### Work required
All of the data below should be output exactly as given.

### Input data
- - - - -
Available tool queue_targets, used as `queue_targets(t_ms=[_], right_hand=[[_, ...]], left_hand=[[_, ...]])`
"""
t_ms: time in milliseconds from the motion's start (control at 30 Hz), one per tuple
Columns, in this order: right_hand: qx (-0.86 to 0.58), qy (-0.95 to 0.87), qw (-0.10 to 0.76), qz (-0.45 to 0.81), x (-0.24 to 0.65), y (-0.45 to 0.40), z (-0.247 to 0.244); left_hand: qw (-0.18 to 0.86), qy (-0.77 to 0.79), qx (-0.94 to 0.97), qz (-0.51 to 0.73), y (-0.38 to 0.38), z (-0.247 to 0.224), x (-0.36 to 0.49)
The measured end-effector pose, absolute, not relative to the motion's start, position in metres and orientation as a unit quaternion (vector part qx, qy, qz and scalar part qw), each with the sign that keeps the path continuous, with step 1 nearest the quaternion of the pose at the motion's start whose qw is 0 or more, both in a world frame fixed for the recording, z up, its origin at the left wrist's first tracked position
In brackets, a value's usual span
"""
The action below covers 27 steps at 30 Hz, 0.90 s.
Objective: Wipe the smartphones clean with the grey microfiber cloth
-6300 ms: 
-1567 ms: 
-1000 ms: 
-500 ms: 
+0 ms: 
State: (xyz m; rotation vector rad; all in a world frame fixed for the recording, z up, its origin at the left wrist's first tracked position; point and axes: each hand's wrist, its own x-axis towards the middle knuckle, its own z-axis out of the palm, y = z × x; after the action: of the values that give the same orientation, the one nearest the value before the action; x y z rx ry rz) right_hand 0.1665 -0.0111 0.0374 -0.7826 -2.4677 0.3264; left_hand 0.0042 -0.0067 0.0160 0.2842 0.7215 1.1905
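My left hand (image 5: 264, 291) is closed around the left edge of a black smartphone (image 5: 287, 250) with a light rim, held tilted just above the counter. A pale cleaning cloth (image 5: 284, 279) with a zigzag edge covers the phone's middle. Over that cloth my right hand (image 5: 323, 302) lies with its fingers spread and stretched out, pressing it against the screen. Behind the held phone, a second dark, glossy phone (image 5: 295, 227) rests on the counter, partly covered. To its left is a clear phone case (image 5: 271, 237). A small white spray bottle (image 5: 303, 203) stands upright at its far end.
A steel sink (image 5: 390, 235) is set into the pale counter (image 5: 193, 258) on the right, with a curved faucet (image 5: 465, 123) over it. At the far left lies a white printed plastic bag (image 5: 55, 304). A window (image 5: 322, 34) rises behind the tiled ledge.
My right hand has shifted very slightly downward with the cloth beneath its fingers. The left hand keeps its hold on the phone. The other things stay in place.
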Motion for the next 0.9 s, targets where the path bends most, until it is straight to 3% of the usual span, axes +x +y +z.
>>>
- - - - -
### Written answer
Available tool queue_targets, used as `queue_targets(t_ms=[_], right_hand=[[_, ...]], left_hand=[[_, ...]])`
"""
t_ms: time in milliseconds from the motion's start (control at 30 Hz), one per tuple
Columns, in this order: right_hand: qx (-0.86 to 0.58), qy (-0.95 to 0.87), qw (-0.10 to 0.76), qz (-0.45 to 0.81), x (-0.24 to 0.65), y (-0.45 to 0.40), z (-0.247 to 0.244); left_hand: qw (-0.18 to 0.86), qy (-0.77 to 0.79), qx (-0.94 to 0.97), qz (-0.51 to 0.73), y (-0.38 to 0.38), z (-0.247 to 0.224), x (-0.36 to 0.49)
The measured end-effector pose, absolute, not relative to the motion's start, position in metres and orientation as a unit quaternion (vector part qx, qy, qz and scalar part qw), each with the sign that keeps the path continuous, with step 1 nearest the quaternion of the pose at the motion's start whose qw is 0 or more, both in a world frame fixed for the recording, z up, its origin at the left wrist's first tracked position
In brackets, a value's usual span
"""
The action below covers 27 steps at 30 Hz, 0.90 s.
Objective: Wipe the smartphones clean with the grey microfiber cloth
-6300 ms: 
-1567 ms: 
-1000 ms: 
-500 ms: 
+0 ms: 
State: (xyz m; rotation vector rad; all in a world frame fixed for the recording, z up, its origin at the left wrist's first tracked position; point and axes: each hand's wrist, its own x-axis towards the middle knuckle, its own z-axis out of the palm, y = z × x; after the action: of the values that give the same orientation, the one nearest the value before the action; x y z rx ry rz) right_hand 0.1665 -0.0111 0.0374 -0.7826 -2.4677 0.3264; left_hand 0.0042 -0.0067 0.0160 0.2842 0.7215 1.1905
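My left hand (image 5: 264, 291) is closed around the left edge of a black smartphone (image 5: 287, 250) with a light rim, held tilted just above the counter. A pale cleaning cloth (image 5: 284, 279) with a zigzag edge covers the phone's middle. Over that cloth my right hand (image 5: 323, 302) lies with its fingers spread and stretched out, pressing it against the screen. Behind the held phone, a second dark, glossy phone (image 5: 295, 227) rests on the counter, partly covered. To its left is a clear phone case (image 5: 271, 237). A small white spray bottle (image 5: 303, 203) stands upright at its far end.
A steel sink (image 5: 390, 235) is set into the pale counter (image 5: 193, 258) on the right, with a curved faucet (image 5: 465, 123) over it. At the far left lies a white printed plastic bag (image 5: 55, 304). A window (image 5: 322, 34) rises behind the tiled ledge.
My right hand has shifted very slightly downward with the cloth beneath its fingers. The left hand keeps its hold on the phone. The other things stay in place.
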Motion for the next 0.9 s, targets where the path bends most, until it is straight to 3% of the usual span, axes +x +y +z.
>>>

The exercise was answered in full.